Instructions for the task » Would you return the data exactly as given, except for its pictures?

========================================================================

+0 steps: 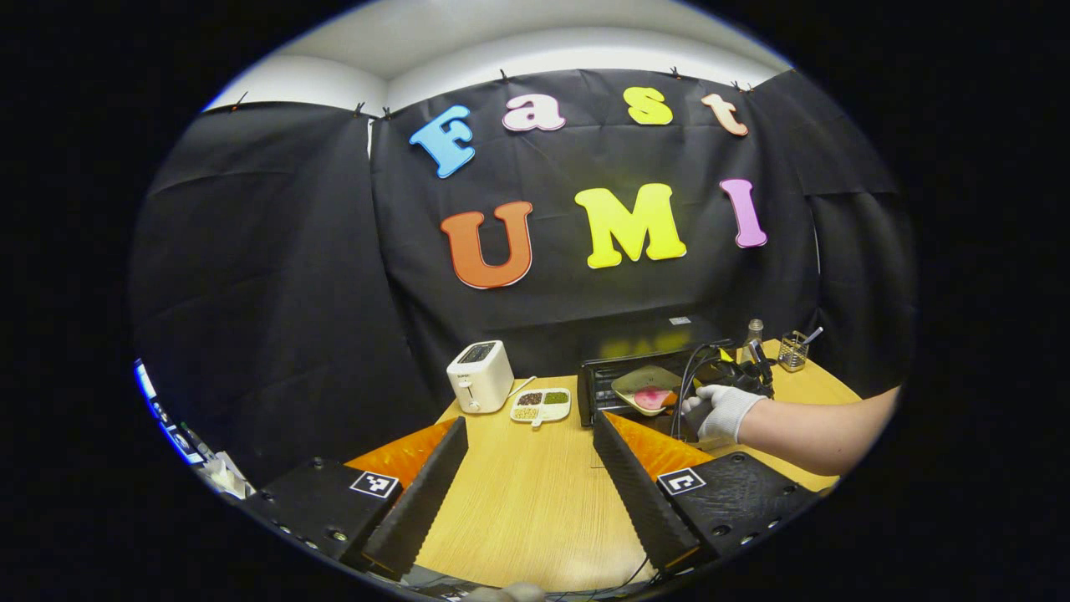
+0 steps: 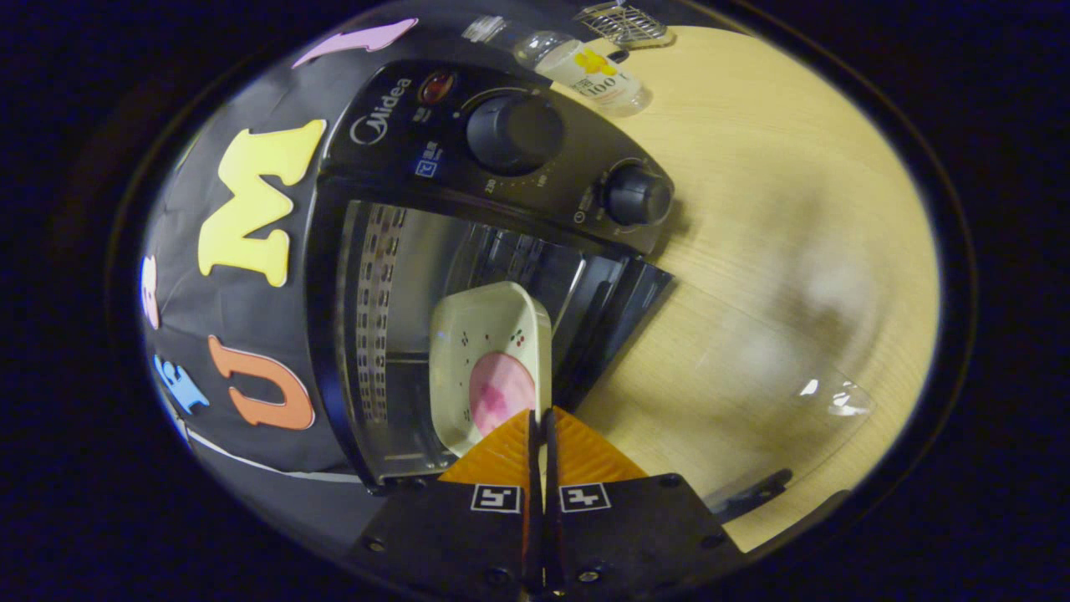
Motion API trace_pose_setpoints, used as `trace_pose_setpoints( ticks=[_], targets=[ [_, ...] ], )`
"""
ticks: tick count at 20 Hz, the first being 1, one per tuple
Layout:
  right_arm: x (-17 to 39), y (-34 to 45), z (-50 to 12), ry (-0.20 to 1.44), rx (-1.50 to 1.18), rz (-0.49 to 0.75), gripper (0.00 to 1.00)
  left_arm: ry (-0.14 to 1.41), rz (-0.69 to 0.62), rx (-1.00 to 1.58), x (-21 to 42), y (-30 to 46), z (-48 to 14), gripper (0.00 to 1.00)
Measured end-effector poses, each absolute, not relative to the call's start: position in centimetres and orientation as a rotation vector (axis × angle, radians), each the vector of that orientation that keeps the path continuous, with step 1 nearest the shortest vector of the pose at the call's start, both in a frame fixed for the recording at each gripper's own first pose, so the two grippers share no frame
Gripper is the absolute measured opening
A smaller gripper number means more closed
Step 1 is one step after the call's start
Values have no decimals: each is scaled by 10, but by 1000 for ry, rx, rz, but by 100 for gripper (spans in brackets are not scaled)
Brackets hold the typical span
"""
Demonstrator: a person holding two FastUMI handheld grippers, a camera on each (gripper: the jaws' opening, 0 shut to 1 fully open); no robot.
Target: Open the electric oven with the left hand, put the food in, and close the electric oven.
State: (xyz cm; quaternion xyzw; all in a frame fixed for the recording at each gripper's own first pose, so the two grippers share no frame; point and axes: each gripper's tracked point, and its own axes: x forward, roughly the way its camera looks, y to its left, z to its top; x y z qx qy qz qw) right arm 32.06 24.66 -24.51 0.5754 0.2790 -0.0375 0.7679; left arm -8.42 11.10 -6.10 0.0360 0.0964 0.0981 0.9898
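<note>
Food (image 2: pixel 500 395), a pink piece on a cream square plate (image 2: pixel 481 334) clamped at its near rim by the right tongs (image 2: pixel 541 426), sits mid-frame just ahead of the open electric oven (image 2: pixel 501 142) cavity, while the left tongs (image 1: pixel 531 451) hang apart over the desk (image 1: pixel 527 502).

Oven (image 2: pixel 493 159): black casing, black knobs, clear glass door.
Plate (image 2: pixel 481 351): cream, small dark and red speckles; pink food (image 2: pixel 500 393) at its 6 o'clock.
Table (image 1: pixel 527 493): pale wood grain.
Toaster (image 1: pixel 479 376): white.
Divided dish (image 1: pixel 542 405): white, with brown, green, yellow fillings.
Glove (image 1: pixel 719 411): white.
</note>
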Motion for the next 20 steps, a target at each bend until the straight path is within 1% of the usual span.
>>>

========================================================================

Response to this task »
+0 steps: 
+0 steps: 
Motion API trace_pose_setpoints, used as `trace_pose_setpoints( ticks=[_], targets=[ [_, ...] ], )`
"""
ticks: tick count at 20 Hz, the first being 1, one per tuple
Layout:
  right_arm: x (-17 to 39), y (-34 to 45), z (-50 to 12), ry (-0.20 to 1.44), rx (-1.50 to 1.18), rz (-0.49 to 0.75), gripper (0.00 to 1.00)
  left_arm: ry (-0.14 to 1.41), rz (-0.69 to 0.62), rx (-1.00 to 1.58), x (-21 to 42), y (-30 to 46), z (-48 to 14), gripper (0.00 to 1.00)
Measured end-effector poses, each absolute, not relative to the call's start: position in centimetres and orientation as a rotation vector (axis × angle, radians), each the vector of that orientation that keeps the path continuous, with step 1 nearest the shortest vector of the pose at the call's start, both in a frame fixed for the recording at each gripper's own first pose, so the two grippers share no frame
Gripper is the absolute measured opening
A smaller gripper number means more closed
Step 1 is one step after the call's start
Values have no decimals: each is scaled by 10, but by 1000 for ry, rx, rz, but by 100 for gripper (spans in brackets are not scaled)
Brackets hold the typical span
"""
Demonstrator: a person holding two FastUMI handheld grippers, a camera on each (gripper: the jaws' opening, 0 shut to 1 fully open); no robot.
Target: Open the electric oven with the left hand, put the food in, and close the electric oven.
State: (xyz cm; quaternion xyzw; all in a frame fixed for the recording at each gripper's own first pose, so the two grippers share no frame; point and axes: each gripper's tracked point, and its own axes: x forward, roughly the way its camera looks, y to its left, z to its top; x y z qx qy qz qw) right arm 32.06 24.66 -24.51 0.5754 0.2790 -0.0375 0.7679; left arm -8.42 11.10 -6.10 0.0360 0.0964 0.0981 0.9898
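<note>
Food (image 2: pixel 500 395), a pink piece on a cream square plate (image 2: pixel 481 334) clamped at its near rim by the right tongs (image 2: pixel 541 426), sits mid-frame just ahead of the open electric oven (image 2: pixel 501 142) cavity, while the left tongs (image 1: pixel 531 451) hang apart over the desk (image 1: pixel 527 502).

Oven (image 2: pixel 493 159): black casing, black knobs, clear glass door.
Plate (image 2: pixel 481 351): cream, small dark and red speckles; pink food (image 2: pixel 500 393) at its 6 o'clock.
Table (image 1: pixel 527 493): pale wood grain.
Toaster (image 1: pixel 479 376): white.
Divided dish (image 1: pixel 542 405): white, with brown, green, yellow fillings.
Glove (image 1: pixel 719 411): white.
</note>
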Motion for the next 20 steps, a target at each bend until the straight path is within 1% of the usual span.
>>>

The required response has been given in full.